The acting DOD CIO wants the department to move the commercial cloud faster. To do that, he plans to give military services more authority over the process.

Terry Halvorsen

Acting DOD CIO Terry Halvorsen still calls DISA the Pentagon's cloud broker, but the services will have more authority to act on their own in buying cloud services.

In an effort to hasten its move to the commercial cloud, the Defense Department will allow the military services to procure their own cloud services rather than leaving that authority to the Defense Information Systems Agency.

The policy change, which will come in the form of a memo by the end of next month, is a significant departure from the role acting DOD CIO Terry Halvorsen’s predecessor, Teri Takai, laid out for DISA as a centralized cloud broker.

"I think some just criticism of the department has been we have not moved out into the cloud fast enough," Halvorsen said on a Sept. 23 conference call with reporters.
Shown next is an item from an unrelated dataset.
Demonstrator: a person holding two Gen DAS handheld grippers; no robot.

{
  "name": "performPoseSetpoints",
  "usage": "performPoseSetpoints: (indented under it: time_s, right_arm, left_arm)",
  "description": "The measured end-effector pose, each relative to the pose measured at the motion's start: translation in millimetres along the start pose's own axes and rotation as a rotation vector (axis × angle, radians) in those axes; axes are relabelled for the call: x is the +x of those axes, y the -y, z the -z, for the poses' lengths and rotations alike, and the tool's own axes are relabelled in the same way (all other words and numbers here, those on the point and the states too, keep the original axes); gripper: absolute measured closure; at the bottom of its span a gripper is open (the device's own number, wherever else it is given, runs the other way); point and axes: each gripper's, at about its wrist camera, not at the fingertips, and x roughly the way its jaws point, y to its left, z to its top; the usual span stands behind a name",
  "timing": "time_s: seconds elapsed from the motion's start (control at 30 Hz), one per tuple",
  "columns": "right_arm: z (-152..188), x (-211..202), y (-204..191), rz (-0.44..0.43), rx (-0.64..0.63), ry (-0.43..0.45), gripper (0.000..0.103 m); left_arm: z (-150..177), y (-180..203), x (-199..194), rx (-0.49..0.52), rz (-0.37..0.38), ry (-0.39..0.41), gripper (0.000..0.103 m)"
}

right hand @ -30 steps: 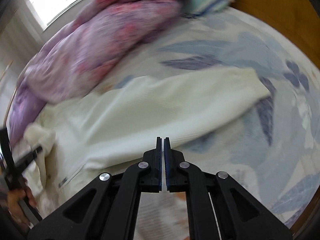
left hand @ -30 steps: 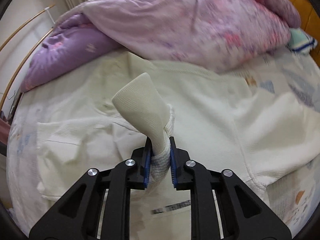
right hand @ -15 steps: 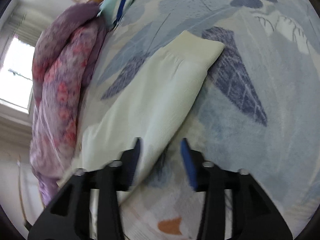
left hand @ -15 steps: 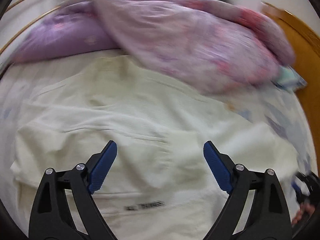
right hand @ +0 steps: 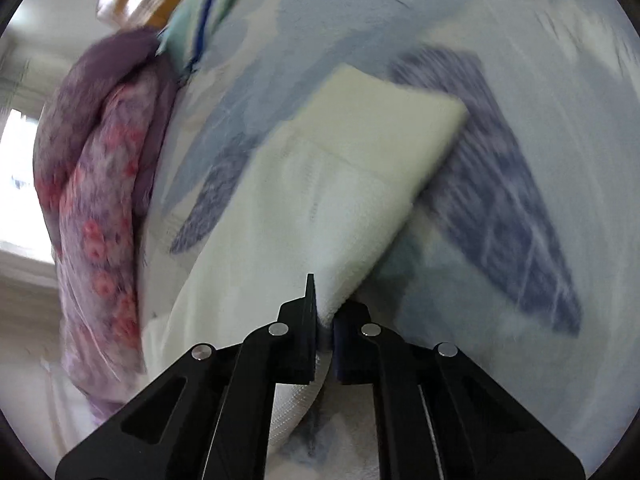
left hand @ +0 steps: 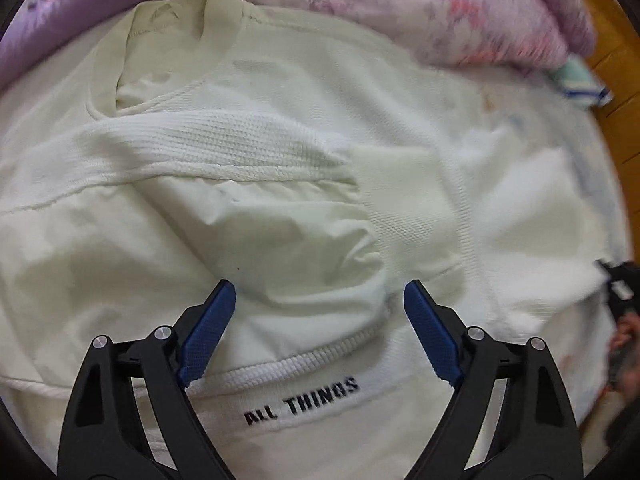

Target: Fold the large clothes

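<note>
Left wrist fisheye: a cream sweatshirt [left hand: 280, 184] is being shown spread flat across the bed, its neckline toward the top and one sleeve [left hand: 224, 152] lying folded across the chest, the ribbed cuff [left hand: 400, 196] resting near the middle. The left gripper [left hand: 319, 300] is being held just above the fabric with its blue-padded jaws spread wide, nothing caught between them; black lettering reading "ALL THINGS" [left hand: 302, 399] is being framed just below the gap. A purple-pink floral quilt [left hand: 440, 4] is being seen bunched along the far edge of the garment. In the right wrist view, the other sleeve [right hand: 304, 216] is being pinched at its lower edge by the right gripper [right hand: 325, 322], whose jaws are pressed against the cloth, while the cuff end [right hand: 384, 124] is lying out over the blue leaf-patterned bedsheet [right hand: 520, 208].
</note>
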Motion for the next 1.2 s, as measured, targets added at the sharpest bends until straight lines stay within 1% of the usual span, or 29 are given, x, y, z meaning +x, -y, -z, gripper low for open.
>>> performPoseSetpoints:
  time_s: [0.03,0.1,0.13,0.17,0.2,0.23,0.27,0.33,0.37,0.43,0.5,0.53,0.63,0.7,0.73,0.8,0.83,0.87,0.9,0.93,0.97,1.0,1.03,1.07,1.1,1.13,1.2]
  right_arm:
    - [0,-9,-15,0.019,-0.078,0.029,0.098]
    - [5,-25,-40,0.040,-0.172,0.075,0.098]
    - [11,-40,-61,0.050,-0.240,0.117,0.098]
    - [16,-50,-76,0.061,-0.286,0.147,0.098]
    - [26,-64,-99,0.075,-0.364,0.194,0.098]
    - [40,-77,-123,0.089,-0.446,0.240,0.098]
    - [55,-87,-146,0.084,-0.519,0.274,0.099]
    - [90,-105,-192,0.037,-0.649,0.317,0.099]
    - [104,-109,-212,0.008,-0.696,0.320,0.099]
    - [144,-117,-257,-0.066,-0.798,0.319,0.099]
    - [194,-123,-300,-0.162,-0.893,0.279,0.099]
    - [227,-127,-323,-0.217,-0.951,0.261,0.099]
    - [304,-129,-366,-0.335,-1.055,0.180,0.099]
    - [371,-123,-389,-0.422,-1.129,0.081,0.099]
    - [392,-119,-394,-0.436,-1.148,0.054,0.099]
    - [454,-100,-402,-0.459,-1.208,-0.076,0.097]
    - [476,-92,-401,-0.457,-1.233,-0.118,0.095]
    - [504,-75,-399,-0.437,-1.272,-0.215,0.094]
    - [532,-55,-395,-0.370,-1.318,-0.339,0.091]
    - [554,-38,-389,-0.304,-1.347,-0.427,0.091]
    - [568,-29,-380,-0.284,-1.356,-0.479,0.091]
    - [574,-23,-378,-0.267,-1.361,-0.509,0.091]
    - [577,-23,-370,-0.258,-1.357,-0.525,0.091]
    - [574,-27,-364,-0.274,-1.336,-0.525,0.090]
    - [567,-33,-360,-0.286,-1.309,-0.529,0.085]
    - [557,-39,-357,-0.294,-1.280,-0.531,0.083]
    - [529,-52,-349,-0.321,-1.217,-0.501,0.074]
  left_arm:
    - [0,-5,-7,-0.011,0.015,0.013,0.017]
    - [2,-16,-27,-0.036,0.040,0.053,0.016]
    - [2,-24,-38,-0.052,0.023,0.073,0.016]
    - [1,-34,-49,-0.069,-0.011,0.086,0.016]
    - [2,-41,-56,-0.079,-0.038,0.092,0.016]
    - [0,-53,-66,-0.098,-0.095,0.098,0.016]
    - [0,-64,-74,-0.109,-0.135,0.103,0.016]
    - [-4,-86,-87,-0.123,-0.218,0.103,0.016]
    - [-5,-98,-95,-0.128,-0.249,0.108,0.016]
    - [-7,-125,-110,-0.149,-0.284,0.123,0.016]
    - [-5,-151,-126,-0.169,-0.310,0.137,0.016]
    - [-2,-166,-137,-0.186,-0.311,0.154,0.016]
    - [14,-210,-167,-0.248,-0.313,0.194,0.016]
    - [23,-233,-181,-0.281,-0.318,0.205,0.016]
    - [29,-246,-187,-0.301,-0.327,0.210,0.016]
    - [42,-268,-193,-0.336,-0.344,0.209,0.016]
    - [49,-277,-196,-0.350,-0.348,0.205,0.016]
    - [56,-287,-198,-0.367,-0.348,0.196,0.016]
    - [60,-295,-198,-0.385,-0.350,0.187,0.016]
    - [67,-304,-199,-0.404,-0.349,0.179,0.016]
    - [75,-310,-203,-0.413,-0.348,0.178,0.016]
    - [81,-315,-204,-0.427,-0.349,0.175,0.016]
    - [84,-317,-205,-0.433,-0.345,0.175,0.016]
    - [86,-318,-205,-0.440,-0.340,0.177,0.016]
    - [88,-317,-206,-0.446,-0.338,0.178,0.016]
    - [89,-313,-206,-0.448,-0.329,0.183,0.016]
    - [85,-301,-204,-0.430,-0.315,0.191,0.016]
His remedy is to "let the military departments do their own acquisitions of the cloud services and not have to funnel that through one agency – in this case, DISA."

Halvorsen still referred to DISA as the Defense Department’s cloud broker, but the new policy will give the individual services freer rein to acquire the cloud capabilities they want.

The decentralized process will still require the services to submit security plans for DISA's approval, giving the agency a wide-angle view of DOD's adoption of commercial cloud services. The acting CIO said he wants that bird's-eye view so he can test the assumption that the commercial cloud will save the department money.

Halvorsen's office has two ongoing pilots, both with Amazon, to measure cost savings and other features of the commercial cloud. "Amazon is right now the only vendor that is initially approved for level three and four data," he said, referring to DISA designations of high-risk but unclassified data.  

The pilots will yield "good industry data on who are the interested players in supporting a commercial cloud solution that meets DOD's security requirements and, frankly, meets our financial requirements," he added.

Underpinning the new cloud procurement policy will be a business case analysis (BCA) template that the CIO's office and the services are still ironing out. The template, which Halvorsen said would also cover cybersecurity and other IT-related procurement decisions, would give services a common means of justifying their procurements based on cost, security and interoperability. Halvorsen described the BCA as a rubric that his office would regularly consult in its quest to make the commercial cloud more widespread in DOD.